In the porcine cells, there was a significant decrease in schizont numbers from day three post-invasion onwards with no remaining schizonts left on day seven, indicating that parasites were unable to survive during this period. While a decrease in the number of intracellular schizonts was also observed in human hepatocytes, intracellular schizonts could still be detected on day seven post-invasion (Figure 2B). However, some degree of parasite nuclear division was observed in schizonts developing in porcine host hepatocytes, as illustrated by DAPI staining (Figure 2E). The integrated HSP70 signal intensity per schizont surface area remained relatively constant between day three and five post-invasion for both human and porcine hepatocytes, suggesting that the health of these parasites remained stable (Figure 2C). As expected, the signal was higher for parasites developing in the human hepatocytes as it is the ideal host for the parasite. Furthermore, a large increase in the MSP1 signal intensity per schizont size, a marker of maturation, was only observed in schizonts present in human hepatocytes (Figure 2D), indicating the ability of these schizonts to mature in the human host but not in the porcine host. Finally, parasites developing in the porcine host displayed typical liver stage markers such as HSP70, GAPDH and MSP1 (Figure 2E).

While schizonts developing in the porcine and human hepatocytes did not differ in size on day three post-invasion, there was a significant difference on day five post-invasion (p=0.0038) (Figure 2A). Schizonts developing in human hepatocytes increased in size from day three to day five (p=0.0008) and from day five to day seven (p=0.0006). In contrast, no significant difference in size was found from day three to day five in surviving schizonts in porcine hepatocytes (p=0.1137), indicating again that maturation is hindered in non-human host cells. Circumference data is shown in supplementary material and showed a similar trend (Figure S1).

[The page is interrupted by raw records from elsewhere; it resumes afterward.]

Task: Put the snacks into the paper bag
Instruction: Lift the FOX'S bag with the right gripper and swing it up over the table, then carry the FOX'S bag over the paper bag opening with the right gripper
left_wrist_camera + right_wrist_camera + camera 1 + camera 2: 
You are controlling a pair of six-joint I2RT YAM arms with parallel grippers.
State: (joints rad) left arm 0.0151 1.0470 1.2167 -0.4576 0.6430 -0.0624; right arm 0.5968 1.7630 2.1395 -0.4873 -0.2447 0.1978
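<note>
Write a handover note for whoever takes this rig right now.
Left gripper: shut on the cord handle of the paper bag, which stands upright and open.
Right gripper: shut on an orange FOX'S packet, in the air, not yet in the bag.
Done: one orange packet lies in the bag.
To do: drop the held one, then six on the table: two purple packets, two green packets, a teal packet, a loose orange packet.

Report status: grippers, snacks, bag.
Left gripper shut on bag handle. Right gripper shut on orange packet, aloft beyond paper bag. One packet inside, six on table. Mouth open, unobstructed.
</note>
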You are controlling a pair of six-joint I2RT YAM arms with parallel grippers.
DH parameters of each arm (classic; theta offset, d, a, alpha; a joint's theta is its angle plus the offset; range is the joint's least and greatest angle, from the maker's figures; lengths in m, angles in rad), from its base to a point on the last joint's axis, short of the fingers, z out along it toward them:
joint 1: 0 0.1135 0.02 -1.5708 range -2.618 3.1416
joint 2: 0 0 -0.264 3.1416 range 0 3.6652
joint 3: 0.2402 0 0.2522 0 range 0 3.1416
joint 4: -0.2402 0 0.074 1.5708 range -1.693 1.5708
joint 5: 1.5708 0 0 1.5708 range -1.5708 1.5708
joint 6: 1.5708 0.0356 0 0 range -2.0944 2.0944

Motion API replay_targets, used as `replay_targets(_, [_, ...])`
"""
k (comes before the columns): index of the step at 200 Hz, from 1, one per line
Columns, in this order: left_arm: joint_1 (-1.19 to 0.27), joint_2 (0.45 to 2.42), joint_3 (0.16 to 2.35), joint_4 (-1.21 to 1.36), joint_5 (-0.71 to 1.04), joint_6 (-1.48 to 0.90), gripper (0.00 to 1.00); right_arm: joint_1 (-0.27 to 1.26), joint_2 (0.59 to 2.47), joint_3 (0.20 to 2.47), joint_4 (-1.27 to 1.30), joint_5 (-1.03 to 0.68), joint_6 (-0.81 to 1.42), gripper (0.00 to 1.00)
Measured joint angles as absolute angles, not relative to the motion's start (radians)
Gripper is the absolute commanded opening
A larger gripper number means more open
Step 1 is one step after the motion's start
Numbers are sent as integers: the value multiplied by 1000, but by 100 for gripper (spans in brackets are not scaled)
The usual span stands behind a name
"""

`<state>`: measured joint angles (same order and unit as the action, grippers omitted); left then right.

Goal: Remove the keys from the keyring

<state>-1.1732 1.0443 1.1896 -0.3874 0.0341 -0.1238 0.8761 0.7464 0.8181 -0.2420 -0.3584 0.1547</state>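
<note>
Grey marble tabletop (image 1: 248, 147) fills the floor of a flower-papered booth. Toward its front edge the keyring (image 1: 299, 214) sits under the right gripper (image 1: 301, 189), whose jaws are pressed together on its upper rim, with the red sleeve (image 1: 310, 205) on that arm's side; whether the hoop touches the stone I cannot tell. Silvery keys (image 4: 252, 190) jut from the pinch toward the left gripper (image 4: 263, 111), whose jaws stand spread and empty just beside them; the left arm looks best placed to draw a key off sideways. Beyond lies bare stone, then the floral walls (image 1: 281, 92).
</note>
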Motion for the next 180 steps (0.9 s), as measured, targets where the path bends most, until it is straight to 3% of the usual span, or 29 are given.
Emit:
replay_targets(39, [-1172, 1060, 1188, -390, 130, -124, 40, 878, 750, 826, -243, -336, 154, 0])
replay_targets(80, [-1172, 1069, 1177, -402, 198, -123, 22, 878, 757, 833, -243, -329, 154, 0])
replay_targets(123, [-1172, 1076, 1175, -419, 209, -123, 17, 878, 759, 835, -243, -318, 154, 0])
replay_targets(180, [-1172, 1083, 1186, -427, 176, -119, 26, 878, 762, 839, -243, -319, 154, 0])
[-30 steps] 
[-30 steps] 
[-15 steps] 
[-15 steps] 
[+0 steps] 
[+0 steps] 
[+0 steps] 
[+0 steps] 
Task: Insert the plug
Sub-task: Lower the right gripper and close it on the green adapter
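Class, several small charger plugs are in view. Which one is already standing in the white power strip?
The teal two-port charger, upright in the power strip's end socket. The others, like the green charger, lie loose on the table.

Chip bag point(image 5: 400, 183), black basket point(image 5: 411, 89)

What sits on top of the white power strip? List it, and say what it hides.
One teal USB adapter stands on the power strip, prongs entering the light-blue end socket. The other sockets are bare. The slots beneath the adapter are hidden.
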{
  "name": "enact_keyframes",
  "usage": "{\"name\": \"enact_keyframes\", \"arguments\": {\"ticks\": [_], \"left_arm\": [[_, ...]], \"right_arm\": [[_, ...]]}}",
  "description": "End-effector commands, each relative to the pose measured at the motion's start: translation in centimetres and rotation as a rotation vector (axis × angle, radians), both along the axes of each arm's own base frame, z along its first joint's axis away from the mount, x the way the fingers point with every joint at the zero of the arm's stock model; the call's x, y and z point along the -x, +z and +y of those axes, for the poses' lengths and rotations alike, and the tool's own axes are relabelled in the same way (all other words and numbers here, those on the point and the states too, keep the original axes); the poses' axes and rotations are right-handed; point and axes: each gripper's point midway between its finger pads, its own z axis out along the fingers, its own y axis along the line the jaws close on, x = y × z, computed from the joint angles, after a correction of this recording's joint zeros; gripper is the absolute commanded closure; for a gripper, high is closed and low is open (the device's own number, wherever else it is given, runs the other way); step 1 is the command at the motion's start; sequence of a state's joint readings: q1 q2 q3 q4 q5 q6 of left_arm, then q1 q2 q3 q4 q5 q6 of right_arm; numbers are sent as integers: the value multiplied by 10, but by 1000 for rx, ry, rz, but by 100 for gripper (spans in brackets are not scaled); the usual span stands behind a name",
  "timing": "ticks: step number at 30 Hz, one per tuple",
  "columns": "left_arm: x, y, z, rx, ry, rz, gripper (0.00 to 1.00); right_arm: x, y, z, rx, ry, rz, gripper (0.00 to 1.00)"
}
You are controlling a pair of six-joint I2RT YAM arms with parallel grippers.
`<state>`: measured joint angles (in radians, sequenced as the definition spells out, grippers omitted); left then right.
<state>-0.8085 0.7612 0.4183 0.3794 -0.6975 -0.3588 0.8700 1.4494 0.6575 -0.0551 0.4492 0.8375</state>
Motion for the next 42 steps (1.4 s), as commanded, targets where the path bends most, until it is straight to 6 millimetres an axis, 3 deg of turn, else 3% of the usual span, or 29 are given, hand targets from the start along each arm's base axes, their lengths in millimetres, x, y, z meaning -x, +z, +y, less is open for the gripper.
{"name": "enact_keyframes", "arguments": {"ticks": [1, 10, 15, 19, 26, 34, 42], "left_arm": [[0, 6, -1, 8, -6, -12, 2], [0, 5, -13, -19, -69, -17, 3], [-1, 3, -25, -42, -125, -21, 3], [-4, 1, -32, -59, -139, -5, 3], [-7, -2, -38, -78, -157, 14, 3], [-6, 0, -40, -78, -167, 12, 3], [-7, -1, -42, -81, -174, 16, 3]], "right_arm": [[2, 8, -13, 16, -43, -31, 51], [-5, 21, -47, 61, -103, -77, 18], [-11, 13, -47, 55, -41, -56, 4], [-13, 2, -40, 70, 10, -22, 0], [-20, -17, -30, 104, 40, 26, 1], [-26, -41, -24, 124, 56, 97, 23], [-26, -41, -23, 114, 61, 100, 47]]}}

Developing Schizonts Show Aberrant EXP1 and EXP2 Expression

As shown by the disappearance of schizonts from day five to day seven post-invasion as well as the steady MSP1 signal, it appears that schizonts cannot mature properly in the porcine hepatocyte system. The integrity of the PVM was next assessed using antibodies against two established PVM proteins, EXP1 and 2 (van Dijk et al., 2005; Labaied et al., 2007; Ploemen et al., 2012; Annoura et al., 2014; Kalanon et al., 2016; Manzoni et al., 2017; Yang et al., 2021). EXP1 and EXP2 have been identified as crucial PVM components for nutrient uptake and protein export in blood stages while a defined role in liver stage development remains elusive (Charnaud et al., 2018; Garten et al., 2018; Mesén-Ramírez et al., 2019; Nessel et al., 2020). In porcine hepatocytes, there was no apparent increase in EXP1 signal (Figure 3A). Although not significant, there was an increasing trend in EXP1 signal intensity observed from day three to day five for schizonts developing in human hepatocytes for some donors (Figure 3B). With regards to the EXP2 signal, there was a decrease in signal in schizonts developing in porcine hepatocytes from day three to day five whereas an increase was observed over time for schizonts in human hepatocytes (Figures 3C, D).

FIGURE 3

Figure 3 Median EXP signal (±IQR) measured per schizont in porcine hepatocytes on day three and day five post-invasion, corrected for noise and schizont size. All or up to seventy-five schizonts were measured per technical replicate of three biological replicates. A two-way RM ANOVA was performed on the median of each replicate. (A) EXP1 signal in porcine hepatocytes. (B) EXP1 signal in human hepatocytes. (C) EXP2 signal in porcine hepatocytes. (D) EXP2 signal in human hepatocytes. For all panels, the total number of schizonts analyzed per condition is shown in Supplementary Table 2. CHH, cryopreserved human hepatocytes; EXP, exported protein; FHH, fresh human hepatocytes; FPH, fresh porcine hepatocytes; NS, not significant. *P < 0.05; **P < 0.005; ****P < 0.0001.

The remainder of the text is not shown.